We don't need consensus to buy coffee; I can safely trust the barista with my $5 latte purchase. Consensus doesn't help us stream video, or text friends. We don't need consensus to play video games or card games. Most of the software you interact with on a daily basis has no use for consensus. But when consensus is useful, it's incredible. Bitcoin, Ethereum, and others will find these market, and rework important parts of the world. And that's incredibly exciting.
Consensus Against Consensus
Because consensus is extremely expensive, slow, and inefficient, and the problem set is narrow, we should be strongly biased against consensus. Every project that tries to use consensus where not strictly necessary will fail because it can't compete with a traditional model implementing the same system.

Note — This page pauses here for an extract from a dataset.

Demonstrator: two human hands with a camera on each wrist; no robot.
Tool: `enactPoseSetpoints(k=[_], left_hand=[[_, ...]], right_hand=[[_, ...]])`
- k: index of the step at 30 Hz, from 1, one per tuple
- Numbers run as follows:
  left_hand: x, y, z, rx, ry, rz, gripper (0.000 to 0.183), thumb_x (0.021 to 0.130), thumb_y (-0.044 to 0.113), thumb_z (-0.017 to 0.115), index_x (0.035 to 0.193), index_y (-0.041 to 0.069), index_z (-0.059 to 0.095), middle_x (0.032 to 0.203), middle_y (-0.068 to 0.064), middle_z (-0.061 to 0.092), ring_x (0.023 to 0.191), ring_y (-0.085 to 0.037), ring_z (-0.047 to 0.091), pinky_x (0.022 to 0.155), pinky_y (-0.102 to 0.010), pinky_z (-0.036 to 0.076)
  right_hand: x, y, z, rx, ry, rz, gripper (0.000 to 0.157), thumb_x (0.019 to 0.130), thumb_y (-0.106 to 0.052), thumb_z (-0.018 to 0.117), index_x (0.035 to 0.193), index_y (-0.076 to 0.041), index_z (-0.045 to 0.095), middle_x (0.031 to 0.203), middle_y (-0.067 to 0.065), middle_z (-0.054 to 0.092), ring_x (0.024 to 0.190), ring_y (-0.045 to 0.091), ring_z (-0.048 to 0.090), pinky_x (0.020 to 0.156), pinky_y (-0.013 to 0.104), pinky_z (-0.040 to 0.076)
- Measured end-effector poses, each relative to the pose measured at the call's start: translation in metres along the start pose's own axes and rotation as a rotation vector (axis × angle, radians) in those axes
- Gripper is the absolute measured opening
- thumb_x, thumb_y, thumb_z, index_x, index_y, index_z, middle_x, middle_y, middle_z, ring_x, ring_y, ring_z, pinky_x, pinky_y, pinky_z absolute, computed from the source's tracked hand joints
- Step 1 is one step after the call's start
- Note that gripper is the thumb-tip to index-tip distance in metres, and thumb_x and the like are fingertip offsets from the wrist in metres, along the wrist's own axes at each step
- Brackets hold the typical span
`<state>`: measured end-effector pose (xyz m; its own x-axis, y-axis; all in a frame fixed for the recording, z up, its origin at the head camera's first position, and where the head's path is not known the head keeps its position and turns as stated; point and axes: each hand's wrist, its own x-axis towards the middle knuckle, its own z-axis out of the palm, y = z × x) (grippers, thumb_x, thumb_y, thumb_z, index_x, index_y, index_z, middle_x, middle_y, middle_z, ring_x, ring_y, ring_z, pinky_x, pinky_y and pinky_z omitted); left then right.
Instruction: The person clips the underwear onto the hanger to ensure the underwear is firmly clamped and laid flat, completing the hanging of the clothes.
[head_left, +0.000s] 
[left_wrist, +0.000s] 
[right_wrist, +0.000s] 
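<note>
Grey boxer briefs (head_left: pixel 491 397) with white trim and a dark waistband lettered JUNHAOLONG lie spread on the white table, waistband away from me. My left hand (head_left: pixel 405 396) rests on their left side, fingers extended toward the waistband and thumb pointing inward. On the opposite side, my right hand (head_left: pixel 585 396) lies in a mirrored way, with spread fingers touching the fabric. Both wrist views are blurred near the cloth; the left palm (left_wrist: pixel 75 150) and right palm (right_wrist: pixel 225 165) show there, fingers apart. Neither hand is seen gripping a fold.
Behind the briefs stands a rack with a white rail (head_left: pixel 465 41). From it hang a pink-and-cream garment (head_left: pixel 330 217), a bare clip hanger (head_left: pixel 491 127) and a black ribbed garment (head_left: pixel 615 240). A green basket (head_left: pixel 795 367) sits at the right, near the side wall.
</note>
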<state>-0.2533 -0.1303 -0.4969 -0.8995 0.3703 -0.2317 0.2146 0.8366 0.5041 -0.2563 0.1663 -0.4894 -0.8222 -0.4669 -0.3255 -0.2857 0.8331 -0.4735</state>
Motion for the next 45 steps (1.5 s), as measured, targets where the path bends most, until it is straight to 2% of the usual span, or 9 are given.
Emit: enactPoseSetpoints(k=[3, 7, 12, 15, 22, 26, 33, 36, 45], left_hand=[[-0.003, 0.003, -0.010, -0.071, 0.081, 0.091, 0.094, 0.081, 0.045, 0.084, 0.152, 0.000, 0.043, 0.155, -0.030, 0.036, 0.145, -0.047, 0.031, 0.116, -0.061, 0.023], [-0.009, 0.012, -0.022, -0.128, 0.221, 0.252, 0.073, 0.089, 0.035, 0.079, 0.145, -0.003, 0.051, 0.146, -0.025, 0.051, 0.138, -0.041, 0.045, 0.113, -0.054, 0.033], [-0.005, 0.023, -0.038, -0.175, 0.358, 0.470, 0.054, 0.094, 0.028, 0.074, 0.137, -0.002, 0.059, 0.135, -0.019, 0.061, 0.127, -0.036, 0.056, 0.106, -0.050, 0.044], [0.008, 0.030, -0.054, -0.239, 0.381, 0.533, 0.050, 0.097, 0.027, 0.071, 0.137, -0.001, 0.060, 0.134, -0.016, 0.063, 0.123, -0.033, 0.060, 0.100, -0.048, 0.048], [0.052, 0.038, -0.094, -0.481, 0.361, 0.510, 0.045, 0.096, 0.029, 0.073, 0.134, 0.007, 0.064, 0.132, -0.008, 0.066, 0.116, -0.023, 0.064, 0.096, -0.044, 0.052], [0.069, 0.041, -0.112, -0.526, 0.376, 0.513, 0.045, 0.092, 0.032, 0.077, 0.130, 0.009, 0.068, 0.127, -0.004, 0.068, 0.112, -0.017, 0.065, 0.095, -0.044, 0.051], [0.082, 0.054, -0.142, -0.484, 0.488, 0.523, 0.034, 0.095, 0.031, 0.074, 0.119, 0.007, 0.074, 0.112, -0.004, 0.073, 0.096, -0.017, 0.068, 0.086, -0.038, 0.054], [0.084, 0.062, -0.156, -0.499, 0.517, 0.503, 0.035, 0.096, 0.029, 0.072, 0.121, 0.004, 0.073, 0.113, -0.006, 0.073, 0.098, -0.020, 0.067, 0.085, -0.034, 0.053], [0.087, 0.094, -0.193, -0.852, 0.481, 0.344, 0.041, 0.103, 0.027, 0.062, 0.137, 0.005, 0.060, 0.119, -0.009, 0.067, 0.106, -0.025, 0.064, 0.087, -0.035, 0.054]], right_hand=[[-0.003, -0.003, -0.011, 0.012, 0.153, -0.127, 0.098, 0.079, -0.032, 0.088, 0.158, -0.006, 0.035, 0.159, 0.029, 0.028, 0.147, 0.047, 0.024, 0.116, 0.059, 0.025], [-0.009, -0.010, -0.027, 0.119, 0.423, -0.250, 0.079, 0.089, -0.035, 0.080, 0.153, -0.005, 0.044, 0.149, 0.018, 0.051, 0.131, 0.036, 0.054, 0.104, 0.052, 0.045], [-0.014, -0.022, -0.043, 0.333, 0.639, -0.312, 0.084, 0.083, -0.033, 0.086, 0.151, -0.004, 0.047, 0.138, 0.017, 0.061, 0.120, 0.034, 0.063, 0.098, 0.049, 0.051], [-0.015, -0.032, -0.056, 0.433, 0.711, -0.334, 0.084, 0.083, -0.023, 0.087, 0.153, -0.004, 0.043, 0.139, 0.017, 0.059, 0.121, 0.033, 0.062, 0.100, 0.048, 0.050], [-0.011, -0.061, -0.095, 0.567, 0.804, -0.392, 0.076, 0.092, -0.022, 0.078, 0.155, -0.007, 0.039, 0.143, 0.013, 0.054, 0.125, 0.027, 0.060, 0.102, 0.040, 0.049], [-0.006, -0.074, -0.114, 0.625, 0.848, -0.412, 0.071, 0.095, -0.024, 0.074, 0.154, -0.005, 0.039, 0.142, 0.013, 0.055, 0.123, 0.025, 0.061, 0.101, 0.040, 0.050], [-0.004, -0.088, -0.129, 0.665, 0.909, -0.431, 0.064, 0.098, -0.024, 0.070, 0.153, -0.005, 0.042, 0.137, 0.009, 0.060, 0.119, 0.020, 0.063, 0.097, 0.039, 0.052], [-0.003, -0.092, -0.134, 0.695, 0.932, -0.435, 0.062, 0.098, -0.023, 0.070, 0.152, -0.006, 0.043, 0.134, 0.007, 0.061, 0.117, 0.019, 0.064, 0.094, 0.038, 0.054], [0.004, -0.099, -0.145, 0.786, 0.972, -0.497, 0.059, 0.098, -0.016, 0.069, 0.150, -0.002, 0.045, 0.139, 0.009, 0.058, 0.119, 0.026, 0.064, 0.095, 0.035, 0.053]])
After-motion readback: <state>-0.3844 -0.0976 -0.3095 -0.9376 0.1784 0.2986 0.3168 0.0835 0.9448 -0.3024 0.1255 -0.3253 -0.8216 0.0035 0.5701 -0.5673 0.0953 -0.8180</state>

We're all irrationally excited about consensus. We're throwing it against the wall of tech problems, just to see where it sticks. Consensus-powered currencies for blogging, file storage, collaboration, protein folding. Hundreds of teams working on hundreds of blockchains, and most of them will end up being wasted effort. We can predict at least some of these failures, and prevent them.
Software developers and systems engineers should reach consensus against consensus. When we start a new project, we should ask ourselves "does this really need consensus? Isn't there a better way to do this?" And when we come across a new consensus-based project, we should demand evidence that it requires consensus.